That being said, I did have some specific comments that it would be good to get the authors' consideration on and make changes as necessary. I had some methodological comments where there is scope for making minor amendments to strengthen the approach. Also, while I thought the manuscript was very well written, some of the research questions (RQ 3 and 4) didn't seem to be strongly represented in the RR itself, and this is an area where I felt this could be revised. These are mostly pretty minor to be honest though, and are included below in the order of presentation in the manuscript:

- RQ 3 and RQ4: I didn't think these really came out in the Stage 1 Report as being key aims of the research. I thought the area where this was most clearly referred to was in the abstract. Reading through the report without reference to the RQ table, my impression would be that the results are be reporting the country/population of study i.e. to represent coverage in the literature, rather than the application of these measures to other contexts is meaningful (i.e through use of measurement invariance). The paragraph from lines 190-203 makes the case strongly for the importance of testing these questions, but I thought the end of the paragraph from line 204-212 ought to make it clearer that the aim of this exercise is to assess whether these generalizations are defendable. Similarly I would recommend re-working Section 2 a bit, ideally with a specific sub-heading in the methods for 2b highlighting this is a specific set of analyses, and how these will be reported in the results, with reference to the proposed findings on whether the measures have been validated in countries/populations where it has been applied.
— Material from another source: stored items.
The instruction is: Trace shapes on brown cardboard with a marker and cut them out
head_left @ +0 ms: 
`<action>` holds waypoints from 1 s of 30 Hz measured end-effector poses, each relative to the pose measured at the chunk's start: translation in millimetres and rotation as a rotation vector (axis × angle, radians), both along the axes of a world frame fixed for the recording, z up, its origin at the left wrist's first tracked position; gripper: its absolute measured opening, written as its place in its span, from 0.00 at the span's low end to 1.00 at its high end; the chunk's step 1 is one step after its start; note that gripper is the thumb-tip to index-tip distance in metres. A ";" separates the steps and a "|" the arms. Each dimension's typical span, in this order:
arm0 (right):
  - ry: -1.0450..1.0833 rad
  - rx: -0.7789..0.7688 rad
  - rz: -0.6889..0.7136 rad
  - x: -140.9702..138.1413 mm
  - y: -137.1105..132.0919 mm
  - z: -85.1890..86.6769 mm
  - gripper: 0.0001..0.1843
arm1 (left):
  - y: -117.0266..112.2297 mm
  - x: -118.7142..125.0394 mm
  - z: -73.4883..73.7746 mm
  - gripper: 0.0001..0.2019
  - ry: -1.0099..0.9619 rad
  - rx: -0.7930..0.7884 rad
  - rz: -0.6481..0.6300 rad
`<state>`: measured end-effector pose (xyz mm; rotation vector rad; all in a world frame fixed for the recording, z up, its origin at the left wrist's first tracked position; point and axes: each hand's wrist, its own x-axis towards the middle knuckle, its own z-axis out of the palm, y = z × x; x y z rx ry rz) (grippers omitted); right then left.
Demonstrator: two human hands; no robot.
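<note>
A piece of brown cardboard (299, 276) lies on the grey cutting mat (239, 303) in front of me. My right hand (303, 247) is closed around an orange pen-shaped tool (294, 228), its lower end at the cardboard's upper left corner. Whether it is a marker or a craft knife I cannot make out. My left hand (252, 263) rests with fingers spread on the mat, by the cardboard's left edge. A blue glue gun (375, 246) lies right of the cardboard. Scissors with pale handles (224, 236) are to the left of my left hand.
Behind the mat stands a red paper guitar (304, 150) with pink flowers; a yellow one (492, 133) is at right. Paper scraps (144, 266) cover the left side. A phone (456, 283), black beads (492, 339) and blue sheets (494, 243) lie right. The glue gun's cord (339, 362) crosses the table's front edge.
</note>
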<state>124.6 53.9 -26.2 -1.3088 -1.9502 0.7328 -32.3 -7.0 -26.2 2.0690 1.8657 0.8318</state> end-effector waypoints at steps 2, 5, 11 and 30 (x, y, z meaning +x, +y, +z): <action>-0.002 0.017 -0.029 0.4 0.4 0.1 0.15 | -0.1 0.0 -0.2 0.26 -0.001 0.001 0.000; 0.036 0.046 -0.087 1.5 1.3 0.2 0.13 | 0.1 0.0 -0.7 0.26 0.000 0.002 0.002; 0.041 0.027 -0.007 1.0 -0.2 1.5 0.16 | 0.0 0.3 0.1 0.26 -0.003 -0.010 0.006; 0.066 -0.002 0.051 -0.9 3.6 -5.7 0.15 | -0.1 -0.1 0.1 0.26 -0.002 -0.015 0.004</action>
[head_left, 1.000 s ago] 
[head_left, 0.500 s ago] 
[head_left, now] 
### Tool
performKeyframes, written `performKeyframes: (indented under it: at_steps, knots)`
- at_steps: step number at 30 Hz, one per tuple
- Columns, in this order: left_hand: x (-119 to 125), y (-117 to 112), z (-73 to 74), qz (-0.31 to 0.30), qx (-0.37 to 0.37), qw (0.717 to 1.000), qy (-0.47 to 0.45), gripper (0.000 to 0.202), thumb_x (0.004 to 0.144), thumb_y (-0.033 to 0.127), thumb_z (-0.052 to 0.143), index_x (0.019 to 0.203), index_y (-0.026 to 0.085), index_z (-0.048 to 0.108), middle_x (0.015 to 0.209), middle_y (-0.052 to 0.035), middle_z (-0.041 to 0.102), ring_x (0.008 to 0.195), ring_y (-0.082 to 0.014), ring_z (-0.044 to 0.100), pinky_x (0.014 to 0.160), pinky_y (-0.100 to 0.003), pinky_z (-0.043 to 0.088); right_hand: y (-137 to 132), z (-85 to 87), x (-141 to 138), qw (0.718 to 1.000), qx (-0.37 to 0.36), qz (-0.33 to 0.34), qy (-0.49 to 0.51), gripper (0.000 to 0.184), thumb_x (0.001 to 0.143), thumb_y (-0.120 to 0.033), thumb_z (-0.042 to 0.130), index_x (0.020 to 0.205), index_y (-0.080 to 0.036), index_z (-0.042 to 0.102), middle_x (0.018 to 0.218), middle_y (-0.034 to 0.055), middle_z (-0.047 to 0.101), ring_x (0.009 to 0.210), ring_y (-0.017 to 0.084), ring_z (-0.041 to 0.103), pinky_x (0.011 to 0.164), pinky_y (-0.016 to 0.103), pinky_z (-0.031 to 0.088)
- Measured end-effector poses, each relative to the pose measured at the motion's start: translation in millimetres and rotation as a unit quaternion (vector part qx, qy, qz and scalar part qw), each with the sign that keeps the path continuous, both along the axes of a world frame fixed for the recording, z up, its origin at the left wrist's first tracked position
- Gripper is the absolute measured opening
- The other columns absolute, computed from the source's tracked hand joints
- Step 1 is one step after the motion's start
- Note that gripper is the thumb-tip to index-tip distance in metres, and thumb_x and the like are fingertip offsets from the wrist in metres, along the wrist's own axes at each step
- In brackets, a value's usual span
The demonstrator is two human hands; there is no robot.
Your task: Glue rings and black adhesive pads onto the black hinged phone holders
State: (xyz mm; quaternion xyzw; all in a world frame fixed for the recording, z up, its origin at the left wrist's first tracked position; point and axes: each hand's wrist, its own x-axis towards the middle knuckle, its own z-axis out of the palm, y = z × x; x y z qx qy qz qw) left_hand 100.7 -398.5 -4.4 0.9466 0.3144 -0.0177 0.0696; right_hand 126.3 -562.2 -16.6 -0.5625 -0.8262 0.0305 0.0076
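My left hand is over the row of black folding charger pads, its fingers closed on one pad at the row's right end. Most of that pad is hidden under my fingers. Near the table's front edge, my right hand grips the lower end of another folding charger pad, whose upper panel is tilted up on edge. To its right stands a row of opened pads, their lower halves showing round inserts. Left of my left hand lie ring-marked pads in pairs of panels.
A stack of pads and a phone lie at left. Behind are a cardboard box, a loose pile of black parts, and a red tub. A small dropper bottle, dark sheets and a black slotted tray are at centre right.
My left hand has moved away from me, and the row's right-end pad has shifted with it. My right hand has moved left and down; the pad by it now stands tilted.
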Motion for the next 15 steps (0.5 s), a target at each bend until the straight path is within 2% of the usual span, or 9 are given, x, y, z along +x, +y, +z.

- My main concern for Study 1 relates to the justification for the structural indicators searches. I completely understand that parsing through 400,000+ results is not feasible or an effective use of time. However, the use of a random subsample has potential drawbacks. Specifically, I have reservations that the variety of different types of structural indicator would be captured by random sample of a similar number of results as the number of functional and qualitative indicators. Given the information the authors' have presented, my impression is that there will be much greater heterogeneity among structural indicators relative to the functional and qualitative ones. Second, given the issues reported in the Stage 1 submission so far, it seems fair to expect the results to be far noisier. I wondered whether it might be preferable to stratify the sample to capture a subset of the most relevant results and a random sample (sorted by time), but am also conscious this has its own drawbacks. I would appreciate the author's thoughts on this, and some additional justification of the sampling approach in revising the methods section.
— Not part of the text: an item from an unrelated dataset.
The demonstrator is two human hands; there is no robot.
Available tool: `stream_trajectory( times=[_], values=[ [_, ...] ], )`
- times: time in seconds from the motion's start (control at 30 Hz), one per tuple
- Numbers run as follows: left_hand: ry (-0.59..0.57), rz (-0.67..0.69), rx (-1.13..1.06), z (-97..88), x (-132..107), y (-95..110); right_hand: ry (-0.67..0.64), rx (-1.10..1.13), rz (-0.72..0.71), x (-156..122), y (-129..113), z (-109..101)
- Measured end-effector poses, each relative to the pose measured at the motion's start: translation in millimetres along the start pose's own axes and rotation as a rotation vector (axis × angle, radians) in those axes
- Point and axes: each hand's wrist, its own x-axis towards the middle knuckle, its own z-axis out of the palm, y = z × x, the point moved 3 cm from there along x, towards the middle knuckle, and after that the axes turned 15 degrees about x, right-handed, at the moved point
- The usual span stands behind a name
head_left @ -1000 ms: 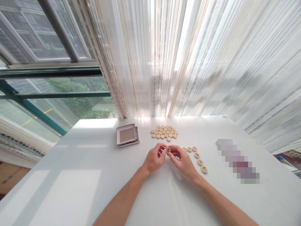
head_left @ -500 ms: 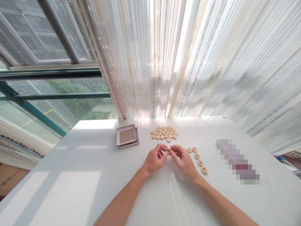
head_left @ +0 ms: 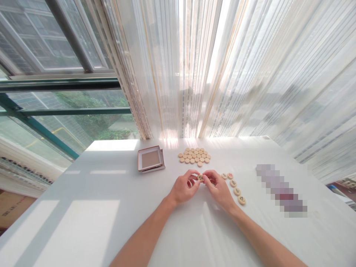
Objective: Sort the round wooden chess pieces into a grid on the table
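Both hands meet just above the white table (head_left: 91,193), pinching one round wooden game piece (head_left: 200,177) between their fingertips. My left hand (head_left: 183,188) grips it from the left with curled fingers. From the right, my right hand (head_left: 218,189) has thumb and forefinger on the same piece. Beyond them a cluster of several blank-faced wooden pieces (head_left: 194,155) lies flat. To the right of my right hand, a curved row of several marked pieces (head_left: 236,188) lies face up.
A small open cardboard box (head_left: 150,160) sits at the back left of the pieces. A blurred-out object (head_left: 280,190) lies on the right side of the table. Sheer curtains hang behind the table's far edge; a window is at left.
The hands have stayed together on the piece. My right hand's fingers have closed in slightly on it, covering the nearest piece of the row.
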Motion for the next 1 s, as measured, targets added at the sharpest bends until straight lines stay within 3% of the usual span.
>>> stream_trajectory(
  times=[1.0],
  values=[
    [-0.008,-0.039,-0.059,1.1,1.9,-3.9,-0.057,0.031,0.035,-2.1,6.7,-1.5]
  ],
)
- The justification for 60% agreement on the item content analysis raises questions. Again, understand given the potential range and heterogeneity of measures how this would be difficult. I think some additional justification of this criterion would be useful with reference to specific studies where this has been a problem.

- Study 2a: I agree with the overall approach for the systematic review, and the searches are specifically defined to identify appropriate studies. The only concern I had was that the search strategy relies on the studies clearly flagging this, which in my own experience of gathering data to examine a scale or scope the literature isn't guaranteed.

I would like the authors to consider whether there would be value including select forward citation searches of key papers relating to the scales identified (i.e. initial validation papers), to ensure any relevant studies aren't missed. Otherwise, I agree with not conducting further reviews in the structural indicators domain given the use of single item scales. If validated measures do come up though from that search, and the use of forward citation search may be a reasonable adjustment to ensure these studies are properly captured.

- Study 2a: Reading through this, I wondered whether it would be worth specifically recording whether a non-standard or modified use of a measurement was applied as a variable in the template for extracting sample characteristics. I really liked the use of the COSMIN taxonomy to systematize the quality of the measurements, and think it is a particular strength of evaluating the measurement properties of the scales to be examined. However, I'm also conscious COSMIN doesn't capture some questionable measurement practices that are important in qualifying the use of many measurements, especially where the inconsistent use of measures is a key problem. From my own experience of scoping across a large literature, I find that I quickly begin encountering studies where existing scales have been modified (i.e. different response scales, subsets of questions), and that some scales are more susceptible to it than others (e.g. length of questionnaire, use of many or very few response options). When thinking about the Stage 2 discussion, this might also reinforce some of the evaluation of these measures.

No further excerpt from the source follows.